Ananda Kentish Coomaraswamy Book Prize
The Ananda Kentish Coomaraswamy Book Prize honors a distinguished work of scholarship in South Asian Studies that promises to define or redefine the understanding of whole subject areas. The committee particularly seeks nominations of broad scholarly works with innovative approaches that may concern any topic in any discipline or may cross disciplinary lines.
The prize recognizes a distinguished scholarly monograph beyond the author or authors’ first monograph or published research project.

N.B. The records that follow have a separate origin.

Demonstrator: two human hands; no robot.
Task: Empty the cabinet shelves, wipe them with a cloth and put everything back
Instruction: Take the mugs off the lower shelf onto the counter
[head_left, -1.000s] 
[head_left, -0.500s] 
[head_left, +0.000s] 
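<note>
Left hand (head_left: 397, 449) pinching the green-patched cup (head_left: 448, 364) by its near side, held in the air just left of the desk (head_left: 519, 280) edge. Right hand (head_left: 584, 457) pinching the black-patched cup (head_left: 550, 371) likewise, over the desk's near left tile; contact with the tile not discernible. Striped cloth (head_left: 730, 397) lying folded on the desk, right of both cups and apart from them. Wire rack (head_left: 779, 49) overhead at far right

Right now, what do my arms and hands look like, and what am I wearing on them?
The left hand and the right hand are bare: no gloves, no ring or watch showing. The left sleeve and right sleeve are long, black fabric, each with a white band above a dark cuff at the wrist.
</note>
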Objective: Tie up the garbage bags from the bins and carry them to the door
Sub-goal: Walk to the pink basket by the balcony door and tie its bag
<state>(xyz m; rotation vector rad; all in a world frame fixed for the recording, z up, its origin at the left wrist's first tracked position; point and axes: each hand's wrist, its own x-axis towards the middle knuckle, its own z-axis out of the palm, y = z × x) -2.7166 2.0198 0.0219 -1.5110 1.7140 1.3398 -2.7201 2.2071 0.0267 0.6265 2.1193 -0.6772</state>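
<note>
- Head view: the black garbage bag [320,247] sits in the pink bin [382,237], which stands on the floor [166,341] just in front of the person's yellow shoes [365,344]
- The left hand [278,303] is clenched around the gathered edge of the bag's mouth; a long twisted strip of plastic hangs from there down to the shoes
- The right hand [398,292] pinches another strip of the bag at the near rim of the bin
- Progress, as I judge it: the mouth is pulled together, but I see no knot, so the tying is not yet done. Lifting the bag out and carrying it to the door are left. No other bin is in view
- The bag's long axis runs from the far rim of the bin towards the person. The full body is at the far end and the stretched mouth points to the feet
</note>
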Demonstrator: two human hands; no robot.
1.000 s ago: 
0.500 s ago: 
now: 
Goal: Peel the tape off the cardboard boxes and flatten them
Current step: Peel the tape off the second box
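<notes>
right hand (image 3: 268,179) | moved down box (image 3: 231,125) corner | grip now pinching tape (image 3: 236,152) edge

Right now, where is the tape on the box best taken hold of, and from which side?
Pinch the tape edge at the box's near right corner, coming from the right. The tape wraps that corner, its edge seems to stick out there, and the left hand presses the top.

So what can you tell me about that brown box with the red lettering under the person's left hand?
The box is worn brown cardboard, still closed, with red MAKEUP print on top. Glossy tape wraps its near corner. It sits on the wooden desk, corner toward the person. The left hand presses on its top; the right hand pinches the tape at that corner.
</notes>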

First monographs should be submitted for the Bernard S. Cohn Prize.
$1,000 to the author.
Guidelines for Submission
- Nominated books must be original, scholarly, nonfiction works with a 2020 copyright date, and must be the first publication of this text in English anywhere in the world.
- The book’s subject matter must deal with South Asia (India, Pakistan, Nepal, Afghanistan, Sri Lanka, Bangladesh).

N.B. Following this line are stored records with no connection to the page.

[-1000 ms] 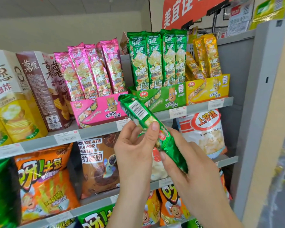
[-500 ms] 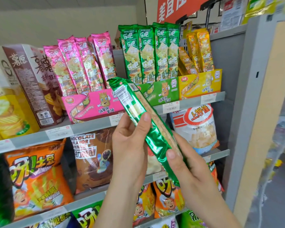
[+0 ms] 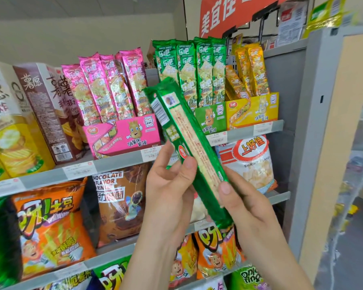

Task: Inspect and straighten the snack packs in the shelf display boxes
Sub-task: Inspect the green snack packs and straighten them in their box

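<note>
A long green snack pack is held up in front of the shelf, tilted with its top to the upper left and its printed back facing me. My left hand grips its middle from the left, thumb on the front. My right hand holds its lower end. Behind it stand three display boxes on the top shelf: a pink box with pink packs, a green box with upright green packs, and a yellow box with yellow packs, some leaning.
Tall chip cartons stand left of the pink box. Lower shelves hold orange chip bags, a brown chocolate-flavour bag and a white shrimp flakes bag. A grey shelf upright bounds the right side, with an aisle beyond.
Both hands have raised the green pack and turned it more upright, rotating it so its back seam and text panel face me. The view has shifted slightly toward the shelf.
</note>
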Available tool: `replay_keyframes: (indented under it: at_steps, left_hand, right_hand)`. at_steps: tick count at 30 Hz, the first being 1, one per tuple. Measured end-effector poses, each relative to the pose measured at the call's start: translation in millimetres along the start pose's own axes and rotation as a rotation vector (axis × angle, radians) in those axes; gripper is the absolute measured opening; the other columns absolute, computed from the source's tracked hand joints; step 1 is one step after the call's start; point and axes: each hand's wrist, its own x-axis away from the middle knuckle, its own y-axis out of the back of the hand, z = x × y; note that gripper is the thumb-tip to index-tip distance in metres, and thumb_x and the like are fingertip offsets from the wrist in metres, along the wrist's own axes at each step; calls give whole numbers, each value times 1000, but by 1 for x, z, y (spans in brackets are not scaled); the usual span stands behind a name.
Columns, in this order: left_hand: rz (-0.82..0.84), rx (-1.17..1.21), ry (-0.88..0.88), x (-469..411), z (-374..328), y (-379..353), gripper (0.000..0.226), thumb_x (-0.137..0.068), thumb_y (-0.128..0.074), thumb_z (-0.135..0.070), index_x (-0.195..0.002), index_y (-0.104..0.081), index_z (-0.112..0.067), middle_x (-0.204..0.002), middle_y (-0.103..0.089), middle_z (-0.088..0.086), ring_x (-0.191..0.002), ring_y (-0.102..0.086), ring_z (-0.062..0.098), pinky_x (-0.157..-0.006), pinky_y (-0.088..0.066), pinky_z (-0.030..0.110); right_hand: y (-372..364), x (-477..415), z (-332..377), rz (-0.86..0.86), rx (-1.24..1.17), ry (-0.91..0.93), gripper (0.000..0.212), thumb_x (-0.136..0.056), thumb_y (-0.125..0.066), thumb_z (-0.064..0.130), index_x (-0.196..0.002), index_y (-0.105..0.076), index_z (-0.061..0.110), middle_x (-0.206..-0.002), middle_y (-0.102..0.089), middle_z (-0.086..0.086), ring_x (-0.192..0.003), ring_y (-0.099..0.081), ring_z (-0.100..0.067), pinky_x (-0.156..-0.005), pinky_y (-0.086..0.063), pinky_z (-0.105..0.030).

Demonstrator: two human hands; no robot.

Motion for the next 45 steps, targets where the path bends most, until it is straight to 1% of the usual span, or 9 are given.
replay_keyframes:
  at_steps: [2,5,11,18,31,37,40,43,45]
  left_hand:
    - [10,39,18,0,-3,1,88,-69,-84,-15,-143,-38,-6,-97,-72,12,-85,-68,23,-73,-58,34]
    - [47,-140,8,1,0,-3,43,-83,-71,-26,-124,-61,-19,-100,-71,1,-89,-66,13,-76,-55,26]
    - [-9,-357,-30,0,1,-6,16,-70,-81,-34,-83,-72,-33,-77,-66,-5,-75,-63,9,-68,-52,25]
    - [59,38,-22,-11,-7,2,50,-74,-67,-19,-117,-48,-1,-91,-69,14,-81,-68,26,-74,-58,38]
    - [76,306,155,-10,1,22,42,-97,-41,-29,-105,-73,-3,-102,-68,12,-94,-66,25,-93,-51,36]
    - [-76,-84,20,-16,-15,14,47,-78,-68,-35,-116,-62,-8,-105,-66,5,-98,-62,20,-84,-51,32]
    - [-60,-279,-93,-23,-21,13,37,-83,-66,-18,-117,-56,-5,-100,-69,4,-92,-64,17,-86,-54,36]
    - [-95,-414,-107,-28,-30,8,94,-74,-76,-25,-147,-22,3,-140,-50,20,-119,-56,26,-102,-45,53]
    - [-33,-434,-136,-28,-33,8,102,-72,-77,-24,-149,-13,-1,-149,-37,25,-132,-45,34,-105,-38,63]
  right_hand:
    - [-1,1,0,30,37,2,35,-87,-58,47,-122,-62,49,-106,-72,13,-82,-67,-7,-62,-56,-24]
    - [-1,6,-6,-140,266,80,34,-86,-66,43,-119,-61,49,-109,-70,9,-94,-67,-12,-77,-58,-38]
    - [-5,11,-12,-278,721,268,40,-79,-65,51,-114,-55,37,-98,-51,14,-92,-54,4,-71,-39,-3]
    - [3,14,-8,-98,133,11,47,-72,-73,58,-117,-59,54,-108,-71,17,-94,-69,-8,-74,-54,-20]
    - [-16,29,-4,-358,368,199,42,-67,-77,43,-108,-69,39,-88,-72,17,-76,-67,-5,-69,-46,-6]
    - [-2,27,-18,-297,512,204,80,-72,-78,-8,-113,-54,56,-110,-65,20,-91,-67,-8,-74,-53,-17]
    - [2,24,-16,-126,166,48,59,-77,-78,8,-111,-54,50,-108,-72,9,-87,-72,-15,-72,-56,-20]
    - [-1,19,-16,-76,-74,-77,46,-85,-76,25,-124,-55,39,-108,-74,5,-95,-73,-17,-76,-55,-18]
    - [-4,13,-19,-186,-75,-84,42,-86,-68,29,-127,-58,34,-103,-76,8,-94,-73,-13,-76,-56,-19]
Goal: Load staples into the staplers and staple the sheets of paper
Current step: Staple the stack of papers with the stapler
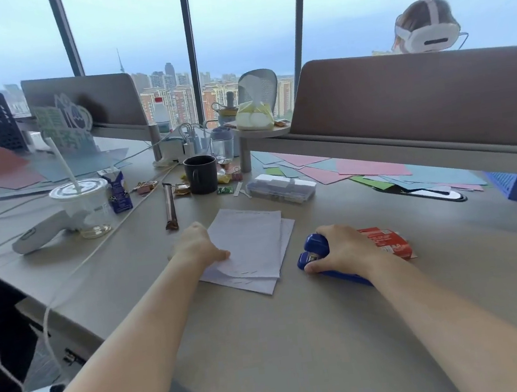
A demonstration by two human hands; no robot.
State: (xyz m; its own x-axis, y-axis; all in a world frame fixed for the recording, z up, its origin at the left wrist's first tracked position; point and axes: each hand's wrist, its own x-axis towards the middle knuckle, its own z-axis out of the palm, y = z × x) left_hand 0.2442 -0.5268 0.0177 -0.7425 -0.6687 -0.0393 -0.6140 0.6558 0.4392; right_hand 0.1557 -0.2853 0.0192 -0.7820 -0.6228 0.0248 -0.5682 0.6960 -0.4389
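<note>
On the near part of the bench (267, 340), bare surface lay between both forearms. At right, the blue stapler (317, 255) lay flat, long axis running from near-right to far-left, nose toward the sheets of paper (253, 244). The right hand (343, 247) was clamped palm-down over it, thumb at the near side. Just behind sat a red staple box (391, 242). The left hand (196, 244) rested, fingers together, on the papers' left edge; two offset sheets showed. Farther off stood a clear case (282, 187), black mug (200, 174) and coloured paper (373, 166).
</note>
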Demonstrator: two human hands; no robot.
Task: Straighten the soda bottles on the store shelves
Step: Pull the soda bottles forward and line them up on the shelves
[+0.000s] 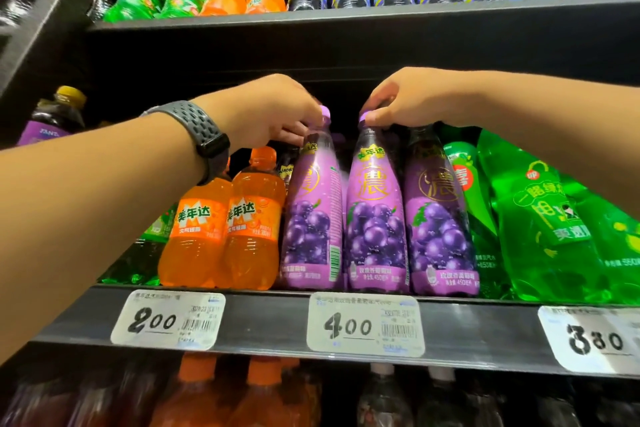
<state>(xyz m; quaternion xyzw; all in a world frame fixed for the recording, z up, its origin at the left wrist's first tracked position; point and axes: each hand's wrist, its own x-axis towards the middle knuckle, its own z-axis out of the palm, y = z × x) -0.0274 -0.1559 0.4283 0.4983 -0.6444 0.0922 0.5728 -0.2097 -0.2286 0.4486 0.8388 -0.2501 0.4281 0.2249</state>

- Works are not eligible if they are reference works, exhibition catalogs, textbooks, essay collections, poetry, fiction, memoirs, or autobiographies.
- Translations will be eligible only if they include a substantial introduction, annotation, or critical apparatus.
- Co-authored books are eligible; edited volumes of essays are not.
- Publishers must complete the book nomination form. Each press may nominate a maximum of six books for the Coomaraswamy Prize.
- Only publishers may nominate books.
- Upon receipt of a completed nomination form, publishers will be provided with addresses for prize committee members. A copy of each entry, clearly labeled “Coomaraswamy Prize,” must be sent to each member of the committee.
Nominations must be received by July 15, 2021 to be eligible for the 2022 awards.
Coomaraswamy Prize Committee
Phyllis Granoff (Chair)
Winner and Citation
Tony K. Stewart, Witness to Marvels: Sufism and Literary Imagination. University of California Press, 2019.
In the highly innovative Witness to Marvels: Sufism and Literary Imagination, Tony K. Stewart opens up an entire genre of popular Bengali literature to serious scholarly scrutiny. Although pir-kathas, or tales about the fabulous deeds of Sufi saints, have flourished since at least the sixteenth century in both oral and written forms, they were largely ignored by scholars due to their magical character and lowbrow origins. Stewart demonstrates, through deep familiarity with this Bengali genre and the creative application of literary critical methods, that these Sufi-inspired stories of adventure and marvel were far more than mere entertainment. Pir-kathas also performed the valuable cultural role of introducing Islamic elements into a familiar regional landscape of story-telling about the supernatural. Weaving Islamic and Indic cosmologies together in a multitude of imaginative ways, over time these stories increasingly envisioned a shared world in which Islamic perspectives were ascendant. The fresh light cast on processes of religious conversion in Witness to Marvels make it significant far beyond the realm of Bengali literature, religion, and history. It also offers both inspiration and new methods for the study of the numerous genres of tale literature that scholars of precolonial South Asia have neglected for too long.